▶ PROBLEM DETAILS:
Below is a listing; restate from it, character for character, the lines beginning at the line holding "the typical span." and ending at the line holding "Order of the", both included.

▶ GIVEN MATERIAL:

Start of Block

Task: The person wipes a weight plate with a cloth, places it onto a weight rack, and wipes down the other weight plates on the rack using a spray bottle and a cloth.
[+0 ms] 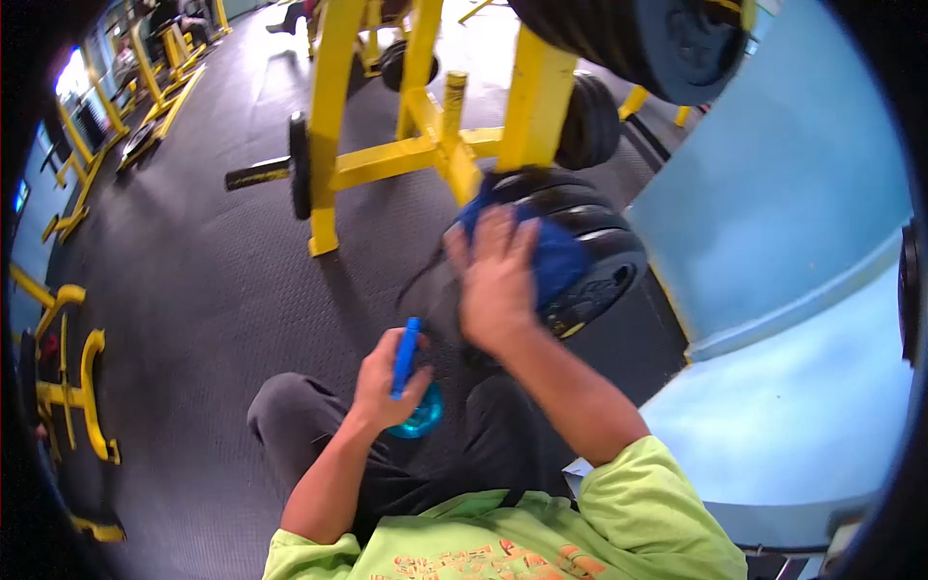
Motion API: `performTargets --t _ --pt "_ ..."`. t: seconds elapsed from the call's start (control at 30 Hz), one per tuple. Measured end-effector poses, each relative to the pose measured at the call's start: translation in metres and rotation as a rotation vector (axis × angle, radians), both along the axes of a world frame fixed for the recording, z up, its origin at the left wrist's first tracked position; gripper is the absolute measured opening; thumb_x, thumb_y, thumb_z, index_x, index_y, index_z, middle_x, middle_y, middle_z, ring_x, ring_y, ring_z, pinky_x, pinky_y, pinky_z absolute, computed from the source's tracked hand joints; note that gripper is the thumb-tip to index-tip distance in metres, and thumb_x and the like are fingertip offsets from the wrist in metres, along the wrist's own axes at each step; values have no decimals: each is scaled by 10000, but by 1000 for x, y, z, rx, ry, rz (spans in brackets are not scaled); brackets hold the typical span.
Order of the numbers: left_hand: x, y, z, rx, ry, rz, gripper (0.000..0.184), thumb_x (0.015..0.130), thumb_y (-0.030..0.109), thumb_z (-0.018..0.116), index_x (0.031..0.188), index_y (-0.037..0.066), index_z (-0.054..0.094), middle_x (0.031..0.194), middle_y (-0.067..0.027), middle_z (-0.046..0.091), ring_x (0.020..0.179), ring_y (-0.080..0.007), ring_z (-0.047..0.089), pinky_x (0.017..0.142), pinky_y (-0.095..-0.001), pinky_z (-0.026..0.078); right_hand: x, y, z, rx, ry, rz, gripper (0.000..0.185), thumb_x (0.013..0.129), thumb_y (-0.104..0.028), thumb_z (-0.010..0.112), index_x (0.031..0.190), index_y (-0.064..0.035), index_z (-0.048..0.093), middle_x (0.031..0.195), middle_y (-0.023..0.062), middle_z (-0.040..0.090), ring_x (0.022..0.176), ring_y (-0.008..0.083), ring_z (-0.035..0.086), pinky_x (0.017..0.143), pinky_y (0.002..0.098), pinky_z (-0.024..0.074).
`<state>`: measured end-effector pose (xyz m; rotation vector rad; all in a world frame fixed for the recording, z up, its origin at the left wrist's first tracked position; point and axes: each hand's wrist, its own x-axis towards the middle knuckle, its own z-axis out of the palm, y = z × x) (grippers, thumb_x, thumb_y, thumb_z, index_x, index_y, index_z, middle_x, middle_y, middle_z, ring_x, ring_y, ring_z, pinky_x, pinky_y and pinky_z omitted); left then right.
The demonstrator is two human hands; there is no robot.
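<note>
My left hand (387, 382) is wrapped round a spray bottle with a blue trigger top (406, 358) and a clear turquoise body (421, 414), held low between my knees. Farther forward, my right hand (498, 271) presses a dark blue cloth (559, 253) against a stack of black weight plates (609, 261) on the yellow rack (387, 162). Its fingers lie spread over the cloth, slightly blurred. The cloth hides part of the plates' faces and edges.
More black plates (677, 43) hang at the upper right of the rack. A bar end (256, 174) juts out left. A blue-and-white curved wall (773, 242) stands on the right. Yellow machines (92, 396) line the left, and people are in the background.
</note>
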<state>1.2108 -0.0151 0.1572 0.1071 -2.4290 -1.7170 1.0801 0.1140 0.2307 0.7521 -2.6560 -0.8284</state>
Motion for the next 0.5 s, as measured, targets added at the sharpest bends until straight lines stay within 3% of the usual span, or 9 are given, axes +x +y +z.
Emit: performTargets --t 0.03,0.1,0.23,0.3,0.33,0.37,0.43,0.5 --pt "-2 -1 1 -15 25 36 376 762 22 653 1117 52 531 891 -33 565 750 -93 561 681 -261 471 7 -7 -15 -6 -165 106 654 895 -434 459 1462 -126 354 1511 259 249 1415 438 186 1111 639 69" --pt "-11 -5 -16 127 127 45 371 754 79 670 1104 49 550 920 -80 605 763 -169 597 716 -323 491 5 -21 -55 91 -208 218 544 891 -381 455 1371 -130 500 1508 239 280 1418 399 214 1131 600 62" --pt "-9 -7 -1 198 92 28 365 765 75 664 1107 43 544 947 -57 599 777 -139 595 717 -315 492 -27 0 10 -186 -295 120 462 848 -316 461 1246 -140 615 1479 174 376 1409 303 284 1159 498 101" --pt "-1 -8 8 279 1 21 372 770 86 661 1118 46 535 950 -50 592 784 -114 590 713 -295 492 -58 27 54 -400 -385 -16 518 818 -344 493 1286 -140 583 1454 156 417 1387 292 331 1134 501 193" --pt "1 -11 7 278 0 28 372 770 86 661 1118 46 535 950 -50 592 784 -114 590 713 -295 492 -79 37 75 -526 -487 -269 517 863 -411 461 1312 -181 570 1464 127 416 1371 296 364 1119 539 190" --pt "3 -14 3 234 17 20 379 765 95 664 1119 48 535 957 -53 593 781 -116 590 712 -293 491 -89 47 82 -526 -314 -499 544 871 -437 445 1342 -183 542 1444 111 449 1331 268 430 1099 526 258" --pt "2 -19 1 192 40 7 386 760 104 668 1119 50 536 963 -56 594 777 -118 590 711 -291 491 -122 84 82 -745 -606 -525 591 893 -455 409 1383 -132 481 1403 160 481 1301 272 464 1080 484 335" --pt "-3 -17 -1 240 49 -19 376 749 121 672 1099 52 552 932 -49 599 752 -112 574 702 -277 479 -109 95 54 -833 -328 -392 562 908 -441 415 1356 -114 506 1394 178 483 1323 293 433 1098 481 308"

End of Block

▶ EXPECTED ANSWER:
Motion API: `performTargets --t _ --pt "_ ..."`. t: seconds elapsed from the call's start (control at 30 Hz), one per tuple. Measured end-effector poses, each relative to the pose measured at the call's start: translation in metres and rotation as a rotation vector (axis × angle, radians), both along the axes of a world frame fixed for the recording, z up, its origin at the left wrist's first tracked position; gripper is the absolute measured opening; thumb_x, thumb_y, thumb_z, index_x, index_y, index_z, middle_x, middle_y, middle_z, ring_x, ring_y, ring_z, pinky_x, pinky_y, pinky_z absolute, computed from the source's tracked hand joints; note that gripper is the thumb-tip to index-tip distance in metres, and thumb_x and the like are fingertip offsets from the wrist in metres, along the wrist's own axes at each step; values have no decimals: each is scaled by 10000, but by 1000 for x, y, z, rx, ry, rz (spans in brackets are not scaled); brackets hold the typical span.
Order of the numbers: left_hand: x, y, z, rx, ry, rz, gripper (0.000..0.184), thumb_x (0.015..0.130), thumb_y (-0.030..0.109), thumb_z (-0.018..0.116), index_x (0.031..0.188), index_y (-0.037..0.066), index_z (-0.054..0.094), middle_x (0.031..0.194), middle_y (-0.067..0.027), middle_z (-0.046..0.091), ring_x (0.020..0.179), ring_y (-0.080..0.007), ring_z (-0.047..0.089), pinky_x (0.017..0.142), pinky_y (-0.095..-0.001), pinky_z (-0.026..0.078); right_hand: x, y, z, rx, ry, rz, gripper (0.000..0.185), thumb_x (0.013..0.129), thumb_y (-0.104..0.028), thumb_z (-0.010..0.112), index_x (0.031..0.190), index_y (-0.064..0.035), index_z (-0.048..0.093), middle_x (0.031..0.195), middle_y (-0.023..0.062), middle_z (-0.040..0.090), ring_x (0.022..0.176), ring_y (-0.008..0.083), ring_z (-0.035..0.086), pinky_x (0.017..0.143), pinky_y (0.002..0.098), pinky_z (-0.024..0.074).

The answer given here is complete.